Show every line from the data below that includes "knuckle".

BEGIN DATA SECTION

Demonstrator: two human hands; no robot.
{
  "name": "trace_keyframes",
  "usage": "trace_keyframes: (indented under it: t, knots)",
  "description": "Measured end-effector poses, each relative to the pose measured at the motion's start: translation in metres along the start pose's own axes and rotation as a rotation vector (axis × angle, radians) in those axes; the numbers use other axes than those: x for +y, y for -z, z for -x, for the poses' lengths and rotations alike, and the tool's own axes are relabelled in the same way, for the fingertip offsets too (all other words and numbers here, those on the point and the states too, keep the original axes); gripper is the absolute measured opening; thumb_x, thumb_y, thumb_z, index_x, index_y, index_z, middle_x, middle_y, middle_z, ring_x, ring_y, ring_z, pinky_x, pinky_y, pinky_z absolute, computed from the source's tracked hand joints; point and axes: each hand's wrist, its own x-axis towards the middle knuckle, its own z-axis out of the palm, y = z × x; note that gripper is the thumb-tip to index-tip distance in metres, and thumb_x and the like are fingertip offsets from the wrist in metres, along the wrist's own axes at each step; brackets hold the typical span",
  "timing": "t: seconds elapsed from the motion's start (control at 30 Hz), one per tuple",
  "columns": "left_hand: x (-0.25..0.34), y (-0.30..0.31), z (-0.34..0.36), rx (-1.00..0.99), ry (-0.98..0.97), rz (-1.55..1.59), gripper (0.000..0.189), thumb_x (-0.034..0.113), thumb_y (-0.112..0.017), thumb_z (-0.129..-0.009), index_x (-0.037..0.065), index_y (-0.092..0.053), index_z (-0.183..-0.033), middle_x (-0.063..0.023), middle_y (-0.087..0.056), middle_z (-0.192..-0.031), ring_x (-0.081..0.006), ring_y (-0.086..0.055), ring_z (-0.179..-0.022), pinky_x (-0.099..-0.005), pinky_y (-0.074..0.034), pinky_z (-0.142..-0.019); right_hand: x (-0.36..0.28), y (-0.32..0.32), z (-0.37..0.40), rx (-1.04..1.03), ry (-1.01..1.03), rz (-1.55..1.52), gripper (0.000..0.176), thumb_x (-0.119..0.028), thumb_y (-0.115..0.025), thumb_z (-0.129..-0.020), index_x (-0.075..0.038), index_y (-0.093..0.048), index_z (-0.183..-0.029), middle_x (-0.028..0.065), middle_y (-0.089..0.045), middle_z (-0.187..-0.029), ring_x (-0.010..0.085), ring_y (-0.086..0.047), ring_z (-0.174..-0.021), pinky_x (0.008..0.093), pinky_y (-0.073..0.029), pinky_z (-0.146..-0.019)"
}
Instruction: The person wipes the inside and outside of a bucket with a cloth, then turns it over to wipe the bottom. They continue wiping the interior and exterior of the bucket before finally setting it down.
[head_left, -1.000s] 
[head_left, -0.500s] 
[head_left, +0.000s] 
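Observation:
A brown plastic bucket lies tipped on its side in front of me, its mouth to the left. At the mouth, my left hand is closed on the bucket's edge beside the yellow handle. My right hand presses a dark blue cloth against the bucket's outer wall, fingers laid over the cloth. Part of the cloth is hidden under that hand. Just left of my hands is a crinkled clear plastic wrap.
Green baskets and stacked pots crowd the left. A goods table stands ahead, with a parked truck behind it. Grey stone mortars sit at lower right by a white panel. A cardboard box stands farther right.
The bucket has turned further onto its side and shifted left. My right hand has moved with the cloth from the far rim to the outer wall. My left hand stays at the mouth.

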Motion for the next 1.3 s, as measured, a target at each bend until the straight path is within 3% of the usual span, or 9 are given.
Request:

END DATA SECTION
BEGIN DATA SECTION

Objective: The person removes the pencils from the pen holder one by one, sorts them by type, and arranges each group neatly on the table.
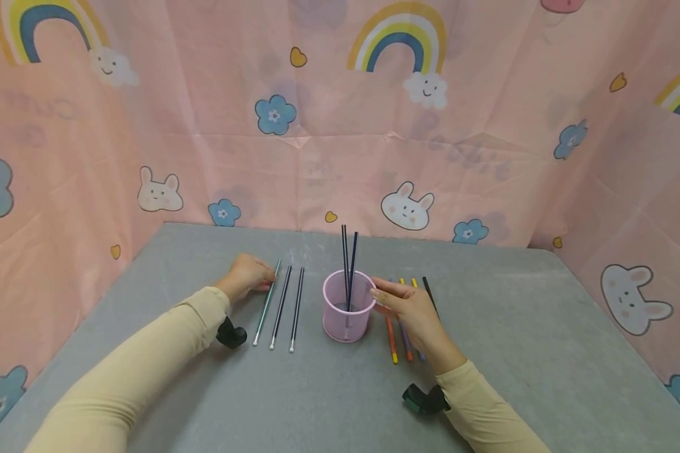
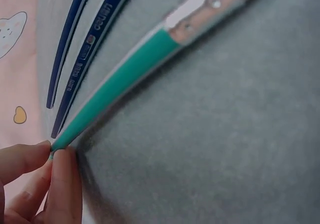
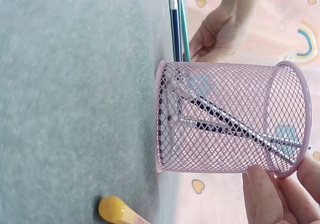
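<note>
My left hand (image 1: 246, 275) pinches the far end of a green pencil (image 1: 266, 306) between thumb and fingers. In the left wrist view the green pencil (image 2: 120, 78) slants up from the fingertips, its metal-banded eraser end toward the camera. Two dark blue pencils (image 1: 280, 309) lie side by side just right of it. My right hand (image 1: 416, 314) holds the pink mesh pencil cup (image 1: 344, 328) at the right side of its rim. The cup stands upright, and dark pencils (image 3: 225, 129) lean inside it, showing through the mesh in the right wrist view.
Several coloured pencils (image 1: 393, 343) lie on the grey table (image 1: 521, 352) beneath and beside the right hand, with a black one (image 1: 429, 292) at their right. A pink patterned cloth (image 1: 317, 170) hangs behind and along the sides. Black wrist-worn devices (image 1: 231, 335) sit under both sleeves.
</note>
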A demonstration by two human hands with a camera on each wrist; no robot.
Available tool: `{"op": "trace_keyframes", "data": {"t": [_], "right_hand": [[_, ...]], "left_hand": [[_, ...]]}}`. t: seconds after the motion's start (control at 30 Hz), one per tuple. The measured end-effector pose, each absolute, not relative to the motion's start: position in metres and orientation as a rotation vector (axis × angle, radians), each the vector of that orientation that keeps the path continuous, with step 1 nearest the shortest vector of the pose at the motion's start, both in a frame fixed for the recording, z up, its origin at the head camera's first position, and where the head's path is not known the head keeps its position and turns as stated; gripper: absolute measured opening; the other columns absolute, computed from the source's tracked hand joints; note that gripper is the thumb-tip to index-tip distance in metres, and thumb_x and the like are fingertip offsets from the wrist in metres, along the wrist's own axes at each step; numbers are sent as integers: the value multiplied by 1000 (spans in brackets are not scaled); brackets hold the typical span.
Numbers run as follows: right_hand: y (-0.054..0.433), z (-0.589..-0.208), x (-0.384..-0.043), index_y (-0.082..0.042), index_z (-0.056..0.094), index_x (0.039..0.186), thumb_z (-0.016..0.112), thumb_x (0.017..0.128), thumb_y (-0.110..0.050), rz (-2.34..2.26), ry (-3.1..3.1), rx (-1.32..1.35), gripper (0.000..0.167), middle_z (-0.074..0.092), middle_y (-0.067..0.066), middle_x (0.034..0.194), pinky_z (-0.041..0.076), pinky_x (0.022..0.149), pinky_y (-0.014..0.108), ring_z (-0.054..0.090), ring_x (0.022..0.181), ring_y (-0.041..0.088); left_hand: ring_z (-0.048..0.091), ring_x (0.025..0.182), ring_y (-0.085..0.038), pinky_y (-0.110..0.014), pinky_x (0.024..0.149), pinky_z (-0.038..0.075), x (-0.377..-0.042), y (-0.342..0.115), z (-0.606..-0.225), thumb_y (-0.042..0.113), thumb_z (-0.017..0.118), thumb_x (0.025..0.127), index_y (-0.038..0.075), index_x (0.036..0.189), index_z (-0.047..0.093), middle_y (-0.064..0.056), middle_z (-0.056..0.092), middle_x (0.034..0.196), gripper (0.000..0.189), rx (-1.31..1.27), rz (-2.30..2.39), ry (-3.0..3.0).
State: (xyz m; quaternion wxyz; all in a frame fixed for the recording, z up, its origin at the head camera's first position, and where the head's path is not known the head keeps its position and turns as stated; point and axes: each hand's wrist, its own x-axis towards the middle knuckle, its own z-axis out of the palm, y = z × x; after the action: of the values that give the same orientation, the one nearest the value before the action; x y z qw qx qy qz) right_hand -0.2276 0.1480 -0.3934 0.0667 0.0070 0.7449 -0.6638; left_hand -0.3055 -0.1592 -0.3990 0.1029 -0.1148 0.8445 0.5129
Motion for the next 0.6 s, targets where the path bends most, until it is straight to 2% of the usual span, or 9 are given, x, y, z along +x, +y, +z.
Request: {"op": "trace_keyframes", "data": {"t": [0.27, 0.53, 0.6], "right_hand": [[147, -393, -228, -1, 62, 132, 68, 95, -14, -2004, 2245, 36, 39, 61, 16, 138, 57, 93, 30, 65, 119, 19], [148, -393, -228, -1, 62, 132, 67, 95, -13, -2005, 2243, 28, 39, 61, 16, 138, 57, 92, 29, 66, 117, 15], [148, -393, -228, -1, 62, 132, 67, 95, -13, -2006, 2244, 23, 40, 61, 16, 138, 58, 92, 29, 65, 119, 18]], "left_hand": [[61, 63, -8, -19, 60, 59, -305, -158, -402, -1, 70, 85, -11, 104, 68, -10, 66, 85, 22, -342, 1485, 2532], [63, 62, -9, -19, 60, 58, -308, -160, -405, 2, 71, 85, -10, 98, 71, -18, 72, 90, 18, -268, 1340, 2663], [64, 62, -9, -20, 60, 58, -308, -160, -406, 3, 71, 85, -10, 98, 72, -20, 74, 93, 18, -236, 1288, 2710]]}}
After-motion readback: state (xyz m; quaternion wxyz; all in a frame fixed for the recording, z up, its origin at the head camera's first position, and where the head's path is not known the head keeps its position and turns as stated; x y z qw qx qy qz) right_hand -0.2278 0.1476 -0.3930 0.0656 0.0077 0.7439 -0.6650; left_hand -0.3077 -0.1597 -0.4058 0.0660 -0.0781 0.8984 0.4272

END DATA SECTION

■ SOLUTION ■
  "description": "Measured end-effector poses, each relative to the pose measured at the motion's start: translation in metres along the start pose's own axes and rotation as a rotation vector (axis × angle, radians) in those axes; the numbers use other axes than those: x for +y, y for -z, z for -x, for the poses' lengths and rotations alike, and the tool's own axes are relabelled in the same way, for the fingertip offsets too (all other words and numbers here, those on the point and the states too, keep the original axes); gripper is the absolute measured opening; thumb_x, thumb_y, thumb_z, index_x, index_y, index_z, middle_x, middle_y, middle_z, ring_x, ring_y, ring_z, pinky_x, pinky_y, pinky_z absolute, computed from the source's tracked hand joints; point and axes: each hand's wrist, its own x-axis towards the middle knuckle, its own z-axis out of the palm, y = z × x; note that gripper is the thumb-tip to index-tip distance in metres, and thumb_x and the like are fingertip offsets from the wrist in metres, along the wrist's own axes at each step; brackets hold the typical span",
State: (xyz m; quaternion wxyz; all in a frame fixed for the recording, z up, its origin at the head camera's first position, and where the head's path is not known the head keeps its position and turns as stated; point and axes: each hand's wrist, its own x-axis towards the middle knuckle, its own z-axis out of the palm, y = z × x; after the action: of the values that give the same orientation, the one nearest the value before the action; x y z qw qx qy qz) right_hand -0.2276 0.1480 -0.3934 0.0667 0.0070 0.7449 -0.6638; left_hand -0.3055 -0.1592 -0.3990 0.1029 -0.1148 0.8445 0.5129

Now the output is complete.